**WORK ORDER**. The answer must consist of every line from the entries that holds the word "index".

(Stored data entries)
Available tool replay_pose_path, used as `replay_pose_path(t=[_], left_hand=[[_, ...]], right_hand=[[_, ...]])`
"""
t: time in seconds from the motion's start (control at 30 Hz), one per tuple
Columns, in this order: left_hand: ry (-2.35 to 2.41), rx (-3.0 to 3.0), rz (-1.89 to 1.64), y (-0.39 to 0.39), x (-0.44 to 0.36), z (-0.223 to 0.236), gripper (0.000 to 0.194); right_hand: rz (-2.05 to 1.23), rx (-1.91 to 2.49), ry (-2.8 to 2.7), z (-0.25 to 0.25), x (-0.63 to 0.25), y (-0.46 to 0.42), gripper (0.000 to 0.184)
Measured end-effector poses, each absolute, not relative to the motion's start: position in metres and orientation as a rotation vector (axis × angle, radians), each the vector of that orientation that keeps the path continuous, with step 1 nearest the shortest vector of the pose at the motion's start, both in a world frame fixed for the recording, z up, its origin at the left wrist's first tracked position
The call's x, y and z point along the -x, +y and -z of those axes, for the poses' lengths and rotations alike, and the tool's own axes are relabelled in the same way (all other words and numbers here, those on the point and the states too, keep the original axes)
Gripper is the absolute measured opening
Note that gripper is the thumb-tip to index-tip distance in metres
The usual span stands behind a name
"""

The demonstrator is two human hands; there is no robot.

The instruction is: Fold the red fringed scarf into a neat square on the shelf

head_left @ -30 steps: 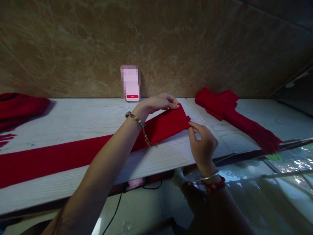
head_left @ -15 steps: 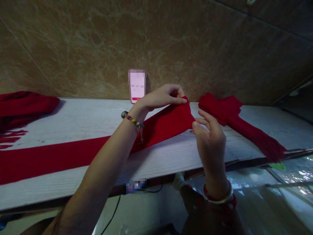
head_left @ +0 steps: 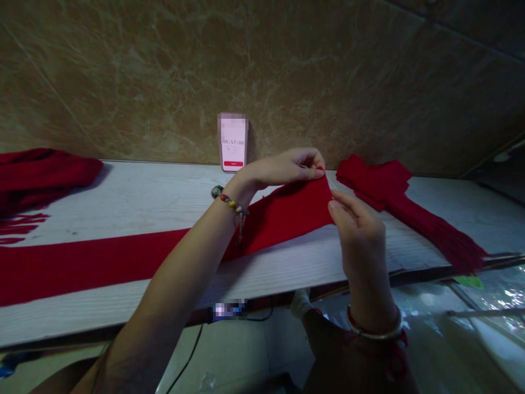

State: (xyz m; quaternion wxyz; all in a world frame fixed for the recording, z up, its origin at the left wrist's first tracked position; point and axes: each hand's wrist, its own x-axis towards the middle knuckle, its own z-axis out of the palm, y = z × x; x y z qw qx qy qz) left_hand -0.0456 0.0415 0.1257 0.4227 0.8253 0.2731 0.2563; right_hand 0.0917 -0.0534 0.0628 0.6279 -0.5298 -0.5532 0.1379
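Note:
A long red scarf [head_left: 102, 260] lies flat along the white table, its right end raised between my hands. My left hand [head_left: 297, 165] pinches the far corner of that end between thumb and fingers. The near side of the same end edge is pinched by my right hand [head_left: 361, 221]. Under my left forearm part of the scarf is hidden. To the right of my hands lies a second red scarf [head_left: 377, 180], loosely folded, its fringed tail hanging toward the front edge. At the left sits a bunched red scarf [head_left: 45, 175] with fringe.
A phone [head_left: 233, 143] showing a timer leans on the brown marbled wall [head_left: 164, 82] behind the white table [head_left: 143, 191]. Below the front edge are a blurred-out device [head_left: 229, 310] and a black cable [head_left: 188, 358]. Clear plastic [head_left: 504, 306] is at the lower right.
Both hands have shifted slightly right with the scarf end. My right fingers have closed in on its edge, sliding a little up along it.

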Motion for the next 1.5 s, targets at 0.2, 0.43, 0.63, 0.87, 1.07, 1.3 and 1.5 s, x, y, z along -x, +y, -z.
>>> replay_pose_path(t=[0.2, 0.43, 0.63, 0.87, 1.07, 1.3, 1.5], left_hand=[[0.744, -2.096, -0.601, 0.037, 0.037, -0.127, 0.012], [0.712, -2.17, -0.611, 0.043, 0.033, -0.119, 0.013], [0.692, -2.201, -0.596, 0.037, 0.033, -0.121, 0.013], [0.707, -2.22, -0.553, 0.034, 0.033, -0.126, 0.013], [0.696, -2.282, -0.596, 0.035, 0.035, -0.127, 0.015], [0.634, -2.282, -0.56, 0.041, 0.039, -0.122, 0.029], [0.563, -2.118, 0.174, 0.05, 0.061, -0.118, 0.059]], right_hand=[[-0.2, 1.21, -1.271, -0.059, -0.092, -0.051, 0.013], [-0.309, 1.184, -1.301, -0.049, -0.102, -0.043, 0.015], [-0.392, 1.215, -1.263, -0.053, -0.107, -0.043, 0.01], [-0.419, 1.225, -1.265, -0.055, -0.11, -0.046, 0.012], [-0.413, 1.263, -1.256, -0.057, -0.108, -0.047, 0.01], [-0.433, 1.242, -1.245, -0.064, -0.11, -0.051, 0.006], [-0.432, 1.269, -1.208, -0.061, -0.111, -0.049, 0.003]])
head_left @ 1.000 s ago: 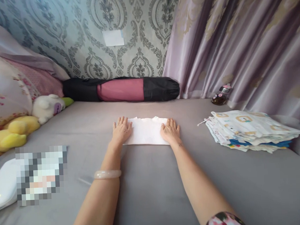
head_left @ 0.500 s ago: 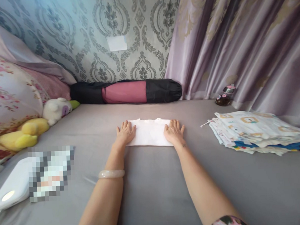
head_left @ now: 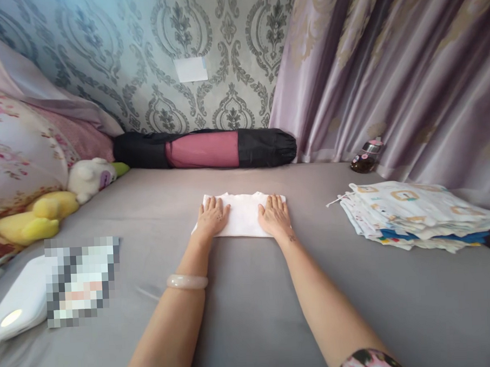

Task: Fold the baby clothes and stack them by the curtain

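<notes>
A folded white cloth garment (head_left: 243,216) lies flat on the grey bed sheet (head_left: 254,296), its far edge slightly uneven like a neckline. On its left part rests my left hand (head_left: 213,216), palm down with the fingers stretched out. My right hand (head_left: 275,214) lies flat on the right part, fingers pointing away from me. Between the two hands the middle of the garment shows. Its outer side edges are partly covered by the hands. A pale bangle (head_left: 187,282) circles my left forearm.
To the right lies a stack of folded printed cloths (head_left: 420,208), with a dark bottle (head_left: 365,156) behind it. A black and pink roll (head_left: 203,149) runs along the wall. Plush toys (head_left: 90,178) and a white device (head_left: 22,298) are on the left.
Both hands have slid inward over the garment, the left toward the right and the right toward the left. More of the garment's outer corners now shows.
</notes>
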The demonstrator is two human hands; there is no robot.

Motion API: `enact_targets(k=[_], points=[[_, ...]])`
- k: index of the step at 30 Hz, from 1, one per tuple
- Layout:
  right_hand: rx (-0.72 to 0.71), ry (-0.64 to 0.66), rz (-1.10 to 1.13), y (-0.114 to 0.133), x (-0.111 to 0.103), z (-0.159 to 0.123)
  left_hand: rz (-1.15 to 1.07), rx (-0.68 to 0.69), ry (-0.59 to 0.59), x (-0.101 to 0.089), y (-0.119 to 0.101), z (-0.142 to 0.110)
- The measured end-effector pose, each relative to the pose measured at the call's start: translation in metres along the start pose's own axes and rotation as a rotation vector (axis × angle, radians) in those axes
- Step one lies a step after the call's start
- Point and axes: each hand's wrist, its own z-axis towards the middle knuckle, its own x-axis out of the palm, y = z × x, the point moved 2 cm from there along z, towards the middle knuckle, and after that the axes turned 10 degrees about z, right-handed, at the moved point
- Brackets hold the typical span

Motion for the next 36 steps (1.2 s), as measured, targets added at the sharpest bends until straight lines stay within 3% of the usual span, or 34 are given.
enact_targets(k=[8,12,16,21,28,36], points=[[-0.031,-0.053,-0.008,0.001,-0.003,-0.002,-0.139,-0.074,0.009,-0.013,0.010,0.009],[-0.028,-0.072,-0.008,0.019,-0.004,-0.003,-0.216,-0.124,-0.049,-0.021,0.028,0.010],[-0.198,-0.035,0.017,0.045,0.002,-0.002,-0.369,-0.188,-0.082,-0.019,0.047,0.010],[-0.187,0.026,0.027,0.048,0.015,0.000,-0.534,-0.278,-0.055,-0.017,0.056,0.008],[-0.174,0.042,0.013,0.045,0.015,0.000,-0.572,-0.286,-0.072,-0.025,0.054,0.002],[-0.206,0.052,0.002,0.076,0.014,-0.001,-0.552,-0.313,-0.118,-0.028,0.066,0.006]])
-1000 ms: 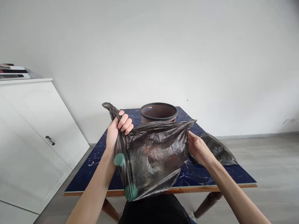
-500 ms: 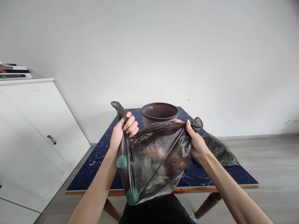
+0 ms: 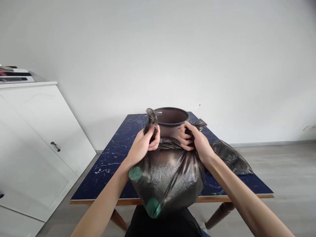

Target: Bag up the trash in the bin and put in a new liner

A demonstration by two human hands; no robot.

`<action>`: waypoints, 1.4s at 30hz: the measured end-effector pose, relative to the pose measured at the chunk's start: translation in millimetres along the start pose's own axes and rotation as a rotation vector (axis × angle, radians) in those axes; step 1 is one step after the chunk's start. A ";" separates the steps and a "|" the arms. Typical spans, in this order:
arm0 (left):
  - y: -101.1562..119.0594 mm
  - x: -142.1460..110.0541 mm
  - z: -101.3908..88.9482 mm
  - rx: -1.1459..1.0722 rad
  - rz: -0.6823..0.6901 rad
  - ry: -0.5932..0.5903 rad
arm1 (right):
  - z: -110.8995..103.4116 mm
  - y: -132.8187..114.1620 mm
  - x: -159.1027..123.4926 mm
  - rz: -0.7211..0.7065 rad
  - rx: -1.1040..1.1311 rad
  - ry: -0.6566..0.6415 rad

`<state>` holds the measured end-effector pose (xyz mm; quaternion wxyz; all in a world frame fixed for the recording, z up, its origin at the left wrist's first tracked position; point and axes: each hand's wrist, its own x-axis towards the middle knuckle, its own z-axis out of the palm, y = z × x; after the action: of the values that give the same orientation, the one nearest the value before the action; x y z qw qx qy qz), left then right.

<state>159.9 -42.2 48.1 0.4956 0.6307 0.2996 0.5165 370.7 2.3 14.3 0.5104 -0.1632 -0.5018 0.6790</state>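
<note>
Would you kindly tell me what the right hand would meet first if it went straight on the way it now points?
Most likely the brown bin, which stands beyond the right hand and the black bag it grips, though this single view leaves the gap unclear.

Blue marbled table, brown bin, black bag
</note>
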 end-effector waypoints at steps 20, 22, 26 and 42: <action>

**SOLUTION TO THE EXERCISE**.
Note that gripper is the thumb-tip to index-tip distance in metres
- k: index of the step at 30 Hz, from 1, one per tuple

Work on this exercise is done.